WSO2 Integrator provides built-in support for CSV and flat-file processing, enabling developers to read, parse, validate, transform, and generate delimited or fixed-width data without relying on external libraries. The ballerina/data.csv module offers type-safe APIs for handling tabular data and converting rows into structured records.

With native CSV and flat-file support, developers can efficiently process large datasets, transform file content, map records between formats, and integrate file-based systems with APIs, databases, and enterprise applications.

Mapping CSV columns to records

Declare a record type with the fields you want to extract.

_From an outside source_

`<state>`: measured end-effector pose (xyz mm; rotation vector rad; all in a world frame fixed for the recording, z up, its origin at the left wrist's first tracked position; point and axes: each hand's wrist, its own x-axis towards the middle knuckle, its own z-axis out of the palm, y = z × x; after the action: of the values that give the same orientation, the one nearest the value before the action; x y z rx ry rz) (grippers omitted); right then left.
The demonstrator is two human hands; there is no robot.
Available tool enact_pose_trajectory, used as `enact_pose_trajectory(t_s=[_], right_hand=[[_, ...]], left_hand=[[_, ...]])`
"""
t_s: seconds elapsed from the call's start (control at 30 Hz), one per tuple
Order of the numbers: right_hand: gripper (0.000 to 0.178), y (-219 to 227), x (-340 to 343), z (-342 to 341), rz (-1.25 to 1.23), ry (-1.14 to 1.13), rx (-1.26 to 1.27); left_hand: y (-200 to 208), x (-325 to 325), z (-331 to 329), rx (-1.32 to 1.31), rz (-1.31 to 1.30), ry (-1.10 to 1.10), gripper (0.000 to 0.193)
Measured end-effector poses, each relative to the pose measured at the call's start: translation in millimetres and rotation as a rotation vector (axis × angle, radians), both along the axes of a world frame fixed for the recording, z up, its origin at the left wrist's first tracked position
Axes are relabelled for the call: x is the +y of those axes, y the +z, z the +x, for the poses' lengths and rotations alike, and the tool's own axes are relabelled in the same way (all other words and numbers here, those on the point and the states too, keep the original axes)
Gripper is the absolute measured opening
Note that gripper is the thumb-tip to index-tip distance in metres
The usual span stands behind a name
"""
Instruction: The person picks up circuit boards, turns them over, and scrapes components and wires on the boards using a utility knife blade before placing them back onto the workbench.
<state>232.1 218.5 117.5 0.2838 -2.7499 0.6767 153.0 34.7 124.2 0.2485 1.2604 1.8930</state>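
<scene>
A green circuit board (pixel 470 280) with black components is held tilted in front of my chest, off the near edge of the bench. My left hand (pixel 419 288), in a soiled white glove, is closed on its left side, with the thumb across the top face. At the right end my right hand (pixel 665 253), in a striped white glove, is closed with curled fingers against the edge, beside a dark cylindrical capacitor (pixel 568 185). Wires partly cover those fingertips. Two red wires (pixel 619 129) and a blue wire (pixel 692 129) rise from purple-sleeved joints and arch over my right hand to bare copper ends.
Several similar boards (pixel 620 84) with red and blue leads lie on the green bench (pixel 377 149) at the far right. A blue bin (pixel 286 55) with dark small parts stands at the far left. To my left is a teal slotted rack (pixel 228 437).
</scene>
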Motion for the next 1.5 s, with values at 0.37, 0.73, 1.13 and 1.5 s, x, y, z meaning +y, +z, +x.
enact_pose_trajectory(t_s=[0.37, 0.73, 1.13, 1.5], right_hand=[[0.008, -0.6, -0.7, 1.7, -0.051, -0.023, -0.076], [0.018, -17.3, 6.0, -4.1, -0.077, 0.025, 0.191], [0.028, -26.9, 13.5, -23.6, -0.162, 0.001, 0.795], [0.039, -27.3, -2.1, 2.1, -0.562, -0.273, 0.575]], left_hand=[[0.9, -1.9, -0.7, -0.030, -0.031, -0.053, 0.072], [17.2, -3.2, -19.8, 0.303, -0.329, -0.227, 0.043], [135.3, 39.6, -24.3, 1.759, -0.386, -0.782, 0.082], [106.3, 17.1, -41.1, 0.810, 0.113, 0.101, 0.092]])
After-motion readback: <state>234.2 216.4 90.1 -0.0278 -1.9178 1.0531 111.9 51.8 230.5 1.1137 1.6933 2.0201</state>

The csv:parseString() function matches CSV column headers to record field names, builds one record per row, and ignores any columns not declared in the record. The record drives what gets read, so you don't need to mirror the CSV file column-for-column. Whether the source has 5 columns or 50, only the fields you declare are populated.

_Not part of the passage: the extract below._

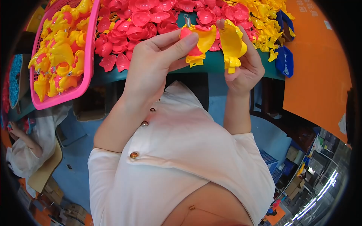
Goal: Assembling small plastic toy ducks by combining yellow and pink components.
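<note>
Green tabletop (pixel 213 67); pink basket (pixel 90 64) holding yellow-red toys (pixel 61 52); hands (pixel 149 62) closed, each pinching yellow shell (pixel 230 42).

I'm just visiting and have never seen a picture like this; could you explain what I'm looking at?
There is no robot here: these are a person's bare hands. The single picture comes from a wide fisheye camera on the person's head, looking down, so straight edges bend near the rim.

The left hand holds a yellow part with a pink piece and a metal spring at it. The right hand holds a yellow shell.

On the green table lie pink shells and yellow pieces. At the left is a pink basket of yellow-and-pink items.
</note>
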A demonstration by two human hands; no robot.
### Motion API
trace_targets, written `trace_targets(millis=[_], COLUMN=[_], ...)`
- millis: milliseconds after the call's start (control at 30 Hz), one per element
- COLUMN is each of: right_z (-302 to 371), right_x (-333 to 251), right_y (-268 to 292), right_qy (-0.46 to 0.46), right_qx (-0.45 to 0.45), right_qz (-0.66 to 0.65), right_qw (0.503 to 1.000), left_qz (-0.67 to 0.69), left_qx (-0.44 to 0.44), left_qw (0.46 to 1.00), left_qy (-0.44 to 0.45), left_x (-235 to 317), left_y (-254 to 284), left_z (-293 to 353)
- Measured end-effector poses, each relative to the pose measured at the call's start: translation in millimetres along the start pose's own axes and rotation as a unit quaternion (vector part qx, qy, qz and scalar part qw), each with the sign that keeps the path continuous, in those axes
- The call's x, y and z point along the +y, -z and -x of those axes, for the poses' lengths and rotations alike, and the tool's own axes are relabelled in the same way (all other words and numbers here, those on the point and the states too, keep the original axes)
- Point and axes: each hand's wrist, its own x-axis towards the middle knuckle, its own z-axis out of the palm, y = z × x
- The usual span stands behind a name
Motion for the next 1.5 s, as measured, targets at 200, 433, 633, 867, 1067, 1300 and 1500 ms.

This flexibility is the foundation for everything that follows: full row mapping, file and stream reading, custom delimiters, and transformations all build on the same column-to-field matching rule.

  1. Define a record with only the columns you need. Navigate to Types and click +. Select Create from scratch, set Kind to Record, and name it EmployeeSummary. Add only the fields you care about (for example, name (string) and salary (decimal)). For details on creating types, see Types.

  2. Add a Variable step. Add a Declare Variable step with the CSV string assigned to csvData.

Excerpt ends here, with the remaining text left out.